Business Energy Saving Tips
Employers can lead by example and motivate your employees to take up the energy saving challenge. This will result in some significant energy saving costs for your business and a notable reduction of harmful greenhouse gas emissions.
- Switch to compact fluorescent lights to save up to $50 in energy costs and half a tonne of greenhouse gas emissions with every bulb.
- Encourage staff to turn off equipment and lights when not in use.
- Power boards with on/off switches make it easier to turn off groups of machines, photocopiers, computers, printers, fax machines etc.
- Turn off all unused appliances from the power point. Leaving equipment on standby mode can account for up to $11-$15 in every $100 on your power bill and leave you vulnerable to damage from power surges.
- Work with building management to ensure that air-conditioning and lights are turned off overnight.
- Do not overheat rooms - a 1°C increase in room temperature can increase your bill by 10 percent or up to $48 per year.
- Use fans instead of air conditioners. They can cost as little as only 1cent per hour to operate.
- Keep windows and doors closed when the air-conditioning is on.
- Eliminate draughts by sealing cracks around windows and doors. In winter draughts can increase your heating costs by up to 25 percent.
- Fit draft excluders and auto door closers. Sealed doors are better for cooling in the summer and keeping heat in during the winter.
- Turn off unnecessary lights – this can substantially reduce your power bill.
- Use light-coloured interior paint to reflect light and make your rooms brighter; dark rooms absorb light.
- Insulating ceilings can keep the workplace up to 10°C warmer in winter and 7°C cooler in summer.
- Window tinting, internal blinds and external awnings will reduce heat in the summertime.
- When building a new office consider double glazing your windows.
- Restrict who can adjust the air-conditioning thermostat.
- Locate the thermostat control unit away from heat sources such as direct sunlight, draughts, mechanical or electrical equipment (photocopiers, computers etc.).
- Only heat or cool areas that are being used frequently. There is no point heating or cooling an area that is infrequently used such as staff lunch rooms, storerooms and cleaning rooms etc.
When purchasing an air-conditioner it is important to choose a system that is suitable for the size of space you are trying to cool. An air-conditioning unit that is too small for your work area is going to struggle to keep up the demand. This will use more power than a system that is larger and handles the task with ease.
The power rating of air-conditioning systems is measured in Kilowatts. It is generally recommended that you use 125 Watts per square meter of the total floor area to be heated or cooled.
Reverse Cycle Units - Can cool during summer months and warm during the winter months. This is achieved by extracting heat from the outside air and passing it through a condenser. The heat is extracted and used to warm the inside of the room. Reverse cycle units are very economical when it comes to warming a room.

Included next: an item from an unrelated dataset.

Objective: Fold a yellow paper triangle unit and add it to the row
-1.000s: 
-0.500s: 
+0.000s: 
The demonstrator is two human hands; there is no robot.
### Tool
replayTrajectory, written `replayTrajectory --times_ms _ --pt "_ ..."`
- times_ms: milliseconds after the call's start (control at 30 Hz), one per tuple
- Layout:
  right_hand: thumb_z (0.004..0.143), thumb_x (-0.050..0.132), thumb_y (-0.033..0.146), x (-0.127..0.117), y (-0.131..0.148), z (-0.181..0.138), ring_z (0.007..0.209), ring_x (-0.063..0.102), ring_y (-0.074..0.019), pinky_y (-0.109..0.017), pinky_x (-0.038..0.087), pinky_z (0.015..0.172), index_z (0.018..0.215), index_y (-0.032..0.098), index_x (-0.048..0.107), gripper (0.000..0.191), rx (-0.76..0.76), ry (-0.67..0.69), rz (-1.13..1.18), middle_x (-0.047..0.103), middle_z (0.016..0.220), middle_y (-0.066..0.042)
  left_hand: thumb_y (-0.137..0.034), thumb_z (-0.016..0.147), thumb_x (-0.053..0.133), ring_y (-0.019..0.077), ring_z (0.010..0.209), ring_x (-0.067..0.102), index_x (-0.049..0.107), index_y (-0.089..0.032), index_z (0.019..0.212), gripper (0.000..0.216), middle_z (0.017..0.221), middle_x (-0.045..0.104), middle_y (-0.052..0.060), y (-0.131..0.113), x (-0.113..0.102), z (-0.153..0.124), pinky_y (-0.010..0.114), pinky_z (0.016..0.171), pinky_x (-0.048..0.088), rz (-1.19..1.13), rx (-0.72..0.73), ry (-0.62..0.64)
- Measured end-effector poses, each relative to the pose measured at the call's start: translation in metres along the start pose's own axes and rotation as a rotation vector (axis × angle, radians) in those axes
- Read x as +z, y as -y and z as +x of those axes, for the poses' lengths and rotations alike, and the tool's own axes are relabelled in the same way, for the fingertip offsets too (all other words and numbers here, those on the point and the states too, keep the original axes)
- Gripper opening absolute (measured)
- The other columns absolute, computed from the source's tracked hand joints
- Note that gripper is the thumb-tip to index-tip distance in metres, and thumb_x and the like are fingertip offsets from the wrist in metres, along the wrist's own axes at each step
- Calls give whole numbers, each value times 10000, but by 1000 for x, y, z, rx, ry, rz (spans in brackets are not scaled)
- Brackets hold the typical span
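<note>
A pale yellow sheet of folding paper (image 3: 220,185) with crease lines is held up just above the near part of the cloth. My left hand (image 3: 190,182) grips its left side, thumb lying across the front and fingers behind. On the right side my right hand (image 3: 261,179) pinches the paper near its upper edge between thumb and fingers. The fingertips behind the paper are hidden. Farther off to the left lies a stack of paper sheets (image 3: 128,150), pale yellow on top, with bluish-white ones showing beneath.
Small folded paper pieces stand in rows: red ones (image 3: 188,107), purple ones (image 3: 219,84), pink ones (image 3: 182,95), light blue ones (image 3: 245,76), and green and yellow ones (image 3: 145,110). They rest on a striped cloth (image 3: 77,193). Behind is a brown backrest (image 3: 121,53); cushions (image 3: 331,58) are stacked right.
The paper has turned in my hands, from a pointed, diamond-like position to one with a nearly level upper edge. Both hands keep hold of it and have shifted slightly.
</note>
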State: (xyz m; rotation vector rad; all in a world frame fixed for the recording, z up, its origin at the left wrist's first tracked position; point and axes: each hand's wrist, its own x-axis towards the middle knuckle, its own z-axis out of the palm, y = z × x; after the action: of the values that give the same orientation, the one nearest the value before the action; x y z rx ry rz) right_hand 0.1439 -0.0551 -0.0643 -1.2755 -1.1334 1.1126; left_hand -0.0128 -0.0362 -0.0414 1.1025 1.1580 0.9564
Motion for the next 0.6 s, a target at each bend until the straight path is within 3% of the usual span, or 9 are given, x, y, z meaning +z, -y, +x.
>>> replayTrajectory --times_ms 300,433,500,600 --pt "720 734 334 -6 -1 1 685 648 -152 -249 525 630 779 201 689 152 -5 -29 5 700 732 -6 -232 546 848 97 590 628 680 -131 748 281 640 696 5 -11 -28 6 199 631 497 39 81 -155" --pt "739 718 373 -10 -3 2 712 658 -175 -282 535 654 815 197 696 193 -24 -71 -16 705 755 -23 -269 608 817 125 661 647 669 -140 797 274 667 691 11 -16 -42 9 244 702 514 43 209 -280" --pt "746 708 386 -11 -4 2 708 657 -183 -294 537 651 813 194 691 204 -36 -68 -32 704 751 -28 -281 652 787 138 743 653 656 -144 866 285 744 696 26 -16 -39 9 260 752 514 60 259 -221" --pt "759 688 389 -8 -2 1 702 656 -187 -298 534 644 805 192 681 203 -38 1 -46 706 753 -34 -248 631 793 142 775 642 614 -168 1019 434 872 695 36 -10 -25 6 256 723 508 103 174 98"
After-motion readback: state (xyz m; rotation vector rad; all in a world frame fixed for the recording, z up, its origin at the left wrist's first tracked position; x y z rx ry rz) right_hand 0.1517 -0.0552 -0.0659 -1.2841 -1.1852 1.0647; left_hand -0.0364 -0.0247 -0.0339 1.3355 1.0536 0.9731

Evaporative Air-Conditioners cost up to 80% less to run than conventional a/c units and cost about half as much to purchase. They work by passing the warm air from outside through a series of wetted filter pads which cool the air via evaporation before passing it into the room to be cooled. As well as cooling; these types of units increase the humidity in the air, which is useful in drier climates without high levels of humidity.
Ceiling fans are a very cost effective option; they can cost as little as 1 to 3 cents per hour which is an enormous cost saving over air-conditioners. On hot days when the fan is not enough; the fan can operate with the air-conditioning turned on and the thermostat raised by 7-10 degrees which will save power.
- Provide enough space for adequate circulation around the fridge to reduce up to 150 kg of greenhouse gases per year.
- Buy an energy-efficient fridge to save up to 4.5 tonnes of greenhouse gases and $450 in running costs over its lifetime, visit www.energyrating.gov.au
- Put cool things back in the fridge immediately after use.
- Make sure the fridge door seals are clean, not cracked or missing and that the door closes properly.
- Check the fridge and freezer thermostat settings.
- Cook toast in the toaster rather than under the grill.
- Check that the oven door seal is not cracked or partly missing.
- Ensure that the oven door closes tightly.
- Use a microwave to reheat food.
- Fill the dishwasher before using and open the door to let dishes dry naturally.
- Only use the dishwasher when you have a full load to wash.
- Switch to a solar hot water system to halve greenhouse gas emissions and save up to $150 per year.
- If possible lower the water heater thermostat to 60-65°C to reduce costs and greenhouse gas emissions.
Energy Rating Labels
These labels use a star system to grade power usage efficiency, they also estimate how much power the appliance is likely to consume in a year. This should give you an idea of the running costs.
This is particularly useful when purchasing large electrical items. Check the energy rating labels found on all air-conditioners, fridges, freezers, dishwashers, clothes washers and clothes dryers etc.